Dès 1919, les immigrés algériens sont officiellement indésirables

Dès la fin de la Première Guerre mondiale à laquelle des soldats algériens avaient participé, on vit se déclencher une campagne contre les immigrés algériens pour lesquels pourtant une loi avait levé les mesures de limitation des déplacements vers la France imposées par le code de l’indigénat. Le 10 mai 1919, le Premier ministre Georges Clemenceau écrivait au commandant du dépôt des travailleurs coloniaux à Marseille (regroupés ici avant l’embarquement pour l’Algérie) : « à partir du 15 mai 1919, […] les travailleurs nord-africains […] seront tous rapatriés sans exception et ne seront plus autorisés à renouveler leur contrat » (cité par Yves Frey).

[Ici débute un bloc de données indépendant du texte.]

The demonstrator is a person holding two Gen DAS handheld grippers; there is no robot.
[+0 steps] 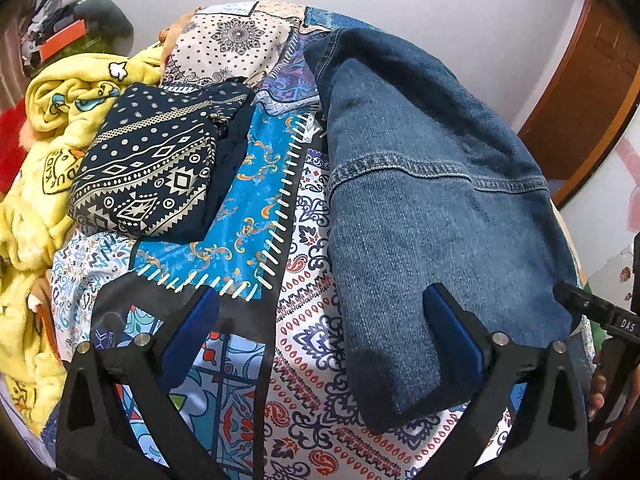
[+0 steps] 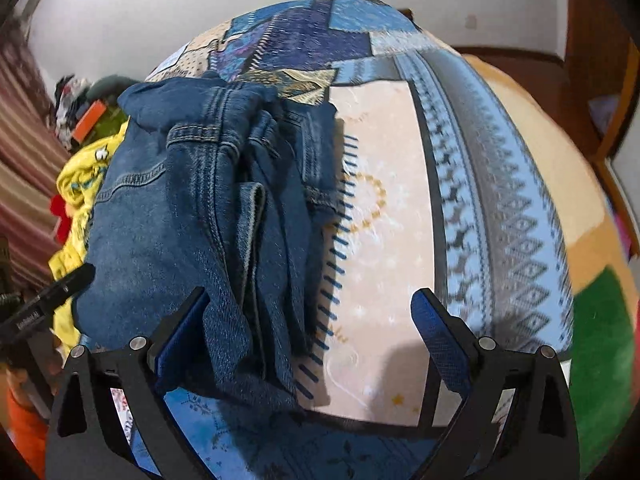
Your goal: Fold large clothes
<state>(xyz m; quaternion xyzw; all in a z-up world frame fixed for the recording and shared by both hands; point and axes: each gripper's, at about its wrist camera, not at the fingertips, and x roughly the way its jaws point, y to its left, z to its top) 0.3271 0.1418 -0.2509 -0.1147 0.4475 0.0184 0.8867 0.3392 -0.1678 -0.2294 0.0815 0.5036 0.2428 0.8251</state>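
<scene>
A blue denim garment lies folded lengthwise on the patchwork bed cover. My left gripper hovers over its near end with jaws open wide. The denim's near corner lies between the fingers, close to the right pad, and nothing presses on it. In the right wrist view the same denim garment sits bunched at the left, seams and a pocket showing. My right gripper is open wide too. Its left finger stands against the denim's edge, and the right finger is over bare cover.
A folded dark patterned cloth lies left of the denim, with a crumpled yellow blanket beyond it. A clothes heap sits at the back left. A wooden door stands at the right. An orange and green blanket borders the bed.
</scene>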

Les élus de Paris créent une force de police pour surveiller les immigrés algériens

En 1925 est constitué le Service de surveillance et de protection des immigrés nord africains (SSPINA), à la suite d’une décision du conseil municipal de Paris. L‘encadrement administratif et la gestion des questions sociales des immigrés algériens sont confiés à la préfecture de police de Paris. A la rue Lecomte, siège de ce service est également localisée la BNA (Brigade nord africaine), force de police officiellement chargée de la surveillance générale des immigrés algériens, renseignant les autorités françaises sur tout ce qui concernait ces populations, en particulier leur état d’esprit, la pénétration des idées nationalistes et l’activité des éléments partisans de l’indépendance. Les immigrés convaincus de sympathie pour les organisations nationalistes sont repérés et soumis à des représailles de la part des services sociaux, et des employeurs (blocage des salaires, rejet des demandes d’aides sociales, licenciements et même expulsions vers l’Algérie.) Un membre du gouvernement populaire dénonça en 1938 ce qu’il appela « un véritable service d’espionnage » (Raoul Aubaud). Disposant d’une large autonomie, la BNA a compté jusqu’à 32 agents au début des années 1930, souvent ayant déjà exercé dans la police coloniale en Algérie. En 1956, après le déclenchement de la guerre de libération nationale, les agents de la brigade reprennent du service, après la dissolution de la structure en 1945, pour faits de collaboration. Les mesures préconisées par Maurice Papon, dès sa nomination à la préfecture de police, n’ont donc été que la poursuite du rôle des services de police dans la surveillance et la répression des immigrés algériens.

Les harkis de Paris

En 1959, on installa à Nanterre un bureau du service d’assistance technique aux Français musulmans d’Algérie (SAT-FMA).C’est le 1er décembre 1959 que fut constituée la force de police auxiliaire sous la direction du capitaine Raymond Montaner, originaire de Boufarik et ancien chef d’un bureau SAS en Algérie. Cette force de police fut un véritable instrument de répression, agissant selon les méthodes des forces coloniales exerçant en Algérie. Elle était composée de supplétifs algériens, appelés « harkis de Paris » qui avaient utilisé la violence et la répression en dehors de tout cadre judiciaire pour traquer les immigrés algériens soupçonnés d’être favorables au FLN. Ces agents de la police se distinguèrent en poursuivant les sympathisants FLN, en les pourchassant dans leurs lieux de résidence, en les dénonçant à la police régulière, en les internant et parfois en les expulsant vers l’Algérie. Ils firent régner la terreur dans les quartiers parisiens où résidaient les immigrés algériens : agressions, arrestations, bastonnades,… 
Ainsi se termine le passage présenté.